Will test it the next time I get a new batch of sentry clips that I need to copy off and see if/how it changes over time.
Finally tested the aircon power usage. Did it at night so it wouldn't have been under much stress. Ambient temp around 24C, interior temp read the same. I sat in the passenger seat and used the app to turn the aircon on. Aircon was set to 22C, auto mode. Screen was left off. The car is plugged in to the wall charger, and on standby to start charging at 8:00am the next day.
I used the Tesla app (Powerwall section) to monitor power consumption. As a baseline, with me sitting in the car and the aircon off the house pulls around 400W.
Started the test at 8:22pm by turning the aircon on via the app; this increases power usage by about 2kW.
It didn't take long for the interior temperature to stabilize at 22C. As it ran, the power consumption would fluctuate somewhat but only rarely would it drop below about 1.5kW. And when it did, only very briefly. Kind of like this:
...and then 12 seconds later:
After ~15 minutes this pattern hadn't changed. I switched the aircon off at 8:40pm and the house went back to its baseline power usage:
So in theory you can gain about 10% in range by keeping the A/C off (assuming you drive the car for ~4 hours at ~100kph, you'll end up spending 6-8kWh on aircon). That seems to align with my actual driving experience, as I get a reported average of ~170Wh/km with the aircon on and ~150 Wh/km with it off (for local driving on approximately the same routes).
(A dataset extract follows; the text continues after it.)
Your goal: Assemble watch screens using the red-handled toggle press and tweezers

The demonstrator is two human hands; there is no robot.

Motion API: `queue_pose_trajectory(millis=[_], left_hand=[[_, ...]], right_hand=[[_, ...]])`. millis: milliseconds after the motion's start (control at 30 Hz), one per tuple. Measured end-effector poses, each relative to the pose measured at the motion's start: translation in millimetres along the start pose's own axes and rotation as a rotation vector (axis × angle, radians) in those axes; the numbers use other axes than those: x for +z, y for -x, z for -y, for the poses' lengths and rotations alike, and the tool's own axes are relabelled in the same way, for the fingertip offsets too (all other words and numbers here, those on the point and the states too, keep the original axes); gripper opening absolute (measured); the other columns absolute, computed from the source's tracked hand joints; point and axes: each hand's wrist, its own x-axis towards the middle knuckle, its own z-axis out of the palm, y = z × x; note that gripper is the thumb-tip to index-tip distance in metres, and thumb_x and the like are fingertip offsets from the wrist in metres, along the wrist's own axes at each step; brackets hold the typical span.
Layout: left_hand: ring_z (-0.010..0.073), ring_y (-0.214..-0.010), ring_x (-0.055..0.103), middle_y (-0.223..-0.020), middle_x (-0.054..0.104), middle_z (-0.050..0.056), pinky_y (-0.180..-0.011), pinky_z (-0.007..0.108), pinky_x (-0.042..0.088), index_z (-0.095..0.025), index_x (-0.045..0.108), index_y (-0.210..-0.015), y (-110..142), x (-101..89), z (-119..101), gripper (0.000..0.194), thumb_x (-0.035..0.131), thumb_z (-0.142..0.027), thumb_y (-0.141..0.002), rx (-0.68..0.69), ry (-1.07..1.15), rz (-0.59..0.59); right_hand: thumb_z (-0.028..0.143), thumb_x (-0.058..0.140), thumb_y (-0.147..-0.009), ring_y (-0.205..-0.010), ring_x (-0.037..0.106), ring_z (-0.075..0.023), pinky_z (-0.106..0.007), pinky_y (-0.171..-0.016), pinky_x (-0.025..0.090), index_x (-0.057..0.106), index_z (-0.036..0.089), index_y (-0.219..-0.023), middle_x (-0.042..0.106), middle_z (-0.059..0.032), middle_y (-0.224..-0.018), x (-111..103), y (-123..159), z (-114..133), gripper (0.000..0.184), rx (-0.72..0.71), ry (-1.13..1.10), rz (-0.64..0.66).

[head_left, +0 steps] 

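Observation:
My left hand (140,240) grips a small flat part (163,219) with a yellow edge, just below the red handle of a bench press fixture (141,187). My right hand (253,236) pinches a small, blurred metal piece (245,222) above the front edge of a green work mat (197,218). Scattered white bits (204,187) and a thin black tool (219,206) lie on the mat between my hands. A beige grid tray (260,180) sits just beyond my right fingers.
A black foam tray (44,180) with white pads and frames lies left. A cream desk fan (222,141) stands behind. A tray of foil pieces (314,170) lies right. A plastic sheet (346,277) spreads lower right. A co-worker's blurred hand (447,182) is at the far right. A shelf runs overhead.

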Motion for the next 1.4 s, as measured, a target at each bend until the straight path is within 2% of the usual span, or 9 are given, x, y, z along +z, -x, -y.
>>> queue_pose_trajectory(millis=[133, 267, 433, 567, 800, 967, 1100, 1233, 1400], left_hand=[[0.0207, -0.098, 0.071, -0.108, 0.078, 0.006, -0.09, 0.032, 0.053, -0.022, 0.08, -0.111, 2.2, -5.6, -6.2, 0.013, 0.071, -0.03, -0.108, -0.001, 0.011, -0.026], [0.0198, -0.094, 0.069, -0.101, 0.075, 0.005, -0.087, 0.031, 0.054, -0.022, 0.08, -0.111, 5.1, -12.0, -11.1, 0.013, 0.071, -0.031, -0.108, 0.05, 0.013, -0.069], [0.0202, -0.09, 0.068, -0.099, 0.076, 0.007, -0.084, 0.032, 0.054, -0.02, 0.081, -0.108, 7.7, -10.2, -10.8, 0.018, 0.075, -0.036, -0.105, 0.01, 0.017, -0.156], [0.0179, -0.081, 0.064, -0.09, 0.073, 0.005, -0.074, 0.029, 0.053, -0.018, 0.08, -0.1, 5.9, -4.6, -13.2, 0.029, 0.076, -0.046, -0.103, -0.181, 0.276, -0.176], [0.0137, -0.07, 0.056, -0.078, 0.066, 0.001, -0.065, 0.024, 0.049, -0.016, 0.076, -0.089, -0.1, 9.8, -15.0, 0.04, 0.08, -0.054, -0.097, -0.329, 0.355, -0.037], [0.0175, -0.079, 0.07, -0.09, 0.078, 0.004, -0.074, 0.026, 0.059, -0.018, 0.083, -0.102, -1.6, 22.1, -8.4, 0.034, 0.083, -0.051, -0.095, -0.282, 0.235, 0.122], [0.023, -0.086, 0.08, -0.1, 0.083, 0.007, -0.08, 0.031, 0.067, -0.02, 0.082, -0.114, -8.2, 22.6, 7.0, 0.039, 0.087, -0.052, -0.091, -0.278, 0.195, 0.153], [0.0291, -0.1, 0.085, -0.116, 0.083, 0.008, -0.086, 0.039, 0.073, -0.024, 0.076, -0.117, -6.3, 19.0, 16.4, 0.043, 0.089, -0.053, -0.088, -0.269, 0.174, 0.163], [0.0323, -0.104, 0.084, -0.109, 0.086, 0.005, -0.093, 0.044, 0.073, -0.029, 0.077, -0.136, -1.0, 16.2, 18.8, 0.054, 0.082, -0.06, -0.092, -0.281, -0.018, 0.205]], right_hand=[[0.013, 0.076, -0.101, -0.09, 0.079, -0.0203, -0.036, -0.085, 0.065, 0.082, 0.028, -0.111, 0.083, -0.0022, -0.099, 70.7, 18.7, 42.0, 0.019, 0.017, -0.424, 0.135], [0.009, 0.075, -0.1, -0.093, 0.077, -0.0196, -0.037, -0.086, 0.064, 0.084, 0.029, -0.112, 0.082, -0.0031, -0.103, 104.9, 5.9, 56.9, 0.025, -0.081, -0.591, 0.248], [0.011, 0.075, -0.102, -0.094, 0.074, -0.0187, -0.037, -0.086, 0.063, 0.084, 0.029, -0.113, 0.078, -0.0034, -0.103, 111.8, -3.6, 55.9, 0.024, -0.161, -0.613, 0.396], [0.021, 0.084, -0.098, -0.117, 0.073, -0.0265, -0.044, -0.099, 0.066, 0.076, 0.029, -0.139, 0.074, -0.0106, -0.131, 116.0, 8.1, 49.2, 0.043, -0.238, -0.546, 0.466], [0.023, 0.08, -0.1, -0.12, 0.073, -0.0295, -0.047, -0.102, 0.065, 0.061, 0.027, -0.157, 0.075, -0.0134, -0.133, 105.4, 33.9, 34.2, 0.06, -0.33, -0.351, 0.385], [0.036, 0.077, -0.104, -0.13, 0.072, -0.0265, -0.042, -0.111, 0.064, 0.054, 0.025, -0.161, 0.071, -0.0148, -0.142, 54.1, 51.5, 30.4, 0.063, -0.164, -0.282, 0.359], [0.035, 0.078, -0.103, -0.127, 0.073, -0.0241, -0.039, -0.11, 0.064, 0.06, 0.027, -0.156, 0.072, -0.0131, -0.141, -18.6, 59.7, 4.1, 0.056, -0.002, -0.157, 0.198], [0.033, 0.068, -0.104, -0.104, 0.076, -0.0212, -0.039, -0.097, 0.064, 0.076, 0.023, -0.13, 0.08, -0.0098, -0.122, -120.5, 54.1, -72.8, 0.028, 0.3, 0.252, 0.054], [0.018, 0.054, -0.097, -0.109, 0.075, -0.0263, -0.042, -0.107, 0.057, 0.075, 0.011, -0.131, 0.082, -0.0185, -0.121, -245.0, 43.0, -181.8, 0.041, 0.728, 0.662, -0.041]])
For comparison, here's what my 7.4kW split-system/inverter aircon looks like when switched on during a warm January day:
It definitely pulls a higher peak load than the Model 3 (~4.5kW), but then settles in at the same consumption (or slightly better, at ~1.3 kW after accounting for baseline usage) to cool a much larger area under much warmer conditions.
If anyone is interested I can graph the Model 3 A/C using the same tool (just have to redo the test during the day; the Enphase thing can't see nightime consumption because of the Tesla batteries).